▶ **EXERCISE GOAL**: Every line with the string "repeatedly" should be copied from the data.
*** INFORMATION GIVEN ***
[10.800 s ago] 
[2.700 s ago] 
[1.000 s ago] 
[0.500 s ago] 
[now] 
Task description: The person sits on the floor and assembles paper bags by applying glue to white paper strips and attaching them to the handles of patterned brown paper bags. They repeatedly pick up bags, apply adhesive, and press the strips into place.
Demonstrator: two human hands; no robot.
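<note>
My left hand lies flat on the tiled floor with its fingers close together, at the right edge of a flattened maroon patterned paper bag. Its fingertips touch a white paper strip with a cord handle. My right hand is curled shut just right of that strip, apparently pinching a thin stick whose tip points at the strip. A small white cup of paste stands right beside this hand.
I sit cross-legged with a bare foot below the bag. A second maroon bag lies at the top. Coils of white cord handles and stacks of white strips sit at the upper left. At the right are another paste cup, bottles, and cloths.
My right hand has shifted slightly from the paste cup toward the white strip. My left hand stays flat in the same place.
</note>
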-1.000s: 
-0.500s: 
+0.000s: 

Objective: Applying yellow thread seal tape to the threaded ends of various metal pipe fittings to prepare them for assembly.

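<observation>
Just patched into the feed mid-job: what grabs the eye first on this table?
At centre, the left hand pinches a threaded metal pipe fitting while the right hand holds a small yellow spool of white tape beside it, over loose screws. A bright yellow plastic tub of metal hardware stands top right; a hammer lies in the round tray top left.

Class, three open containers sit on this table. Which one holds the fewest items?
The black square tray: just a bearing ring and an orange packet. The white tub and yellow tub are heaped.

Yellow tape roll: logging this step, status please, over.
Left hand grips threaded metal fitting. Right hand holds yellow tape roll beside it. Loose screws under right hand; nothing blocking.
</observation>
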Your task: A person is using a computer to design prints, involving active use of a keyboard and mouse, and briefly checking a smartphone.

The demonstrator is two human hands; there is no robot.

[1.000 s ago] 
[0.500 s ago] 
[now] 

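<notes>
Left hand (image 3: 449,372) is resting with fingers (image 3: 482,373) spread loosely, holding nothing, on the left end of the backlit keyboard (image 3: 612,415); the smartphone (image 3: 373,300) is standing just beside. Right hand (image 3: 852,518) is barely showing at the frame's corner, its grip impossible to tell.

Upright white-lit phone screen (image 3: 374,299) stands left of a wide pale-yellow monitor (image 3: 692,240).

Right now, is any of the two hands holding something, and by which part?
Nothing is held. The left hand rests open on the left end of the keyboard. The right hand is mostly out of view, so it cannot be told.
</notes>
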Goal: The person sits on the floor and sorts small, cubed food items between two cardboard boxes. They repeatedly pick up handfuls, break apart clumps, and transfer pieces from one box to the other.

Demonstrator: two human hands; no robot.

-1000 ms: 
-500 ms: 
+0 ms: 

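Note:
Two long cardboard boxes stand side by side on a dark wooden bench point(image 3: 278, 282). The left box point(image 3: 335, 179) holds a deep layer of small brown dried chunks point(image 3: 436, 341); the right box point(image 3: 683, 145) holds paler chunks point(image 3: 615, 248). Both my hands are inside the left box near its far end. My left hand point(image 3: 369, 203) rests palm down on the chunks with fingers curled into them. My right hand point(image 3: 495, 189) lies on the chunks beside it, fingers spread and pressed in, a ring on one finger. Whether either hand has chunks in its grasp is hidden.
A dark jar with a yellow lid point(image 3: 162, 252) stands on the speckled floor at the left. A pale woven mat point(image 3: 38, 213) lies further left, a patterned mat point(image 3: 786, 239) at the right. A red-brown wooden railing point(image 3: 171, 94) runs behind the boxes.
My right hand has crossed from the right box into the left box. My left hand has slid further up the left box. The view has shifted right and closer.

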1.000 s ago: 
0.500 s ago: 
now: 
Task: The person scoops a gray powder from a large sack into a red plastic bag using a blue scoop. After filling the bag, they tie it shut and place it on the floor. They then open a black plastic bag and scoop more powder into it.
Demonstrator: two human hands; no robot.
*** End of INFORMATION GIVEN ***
▶ **YOUR RESPONSE**:
Task description: The person sits on the floor and assembles paper bags by applying glue to white paper strips and attaching them to the handles of patterned brown paper bags. They repeatedly pick up bags, apply adhesive, and press the strips into place.
Goal: The person sits on the floor and sorts small, cubed food items between two cardboard boxes. They repeatedly pick up handfuls, break apart clumps, and transfer pieces from one box to the other.

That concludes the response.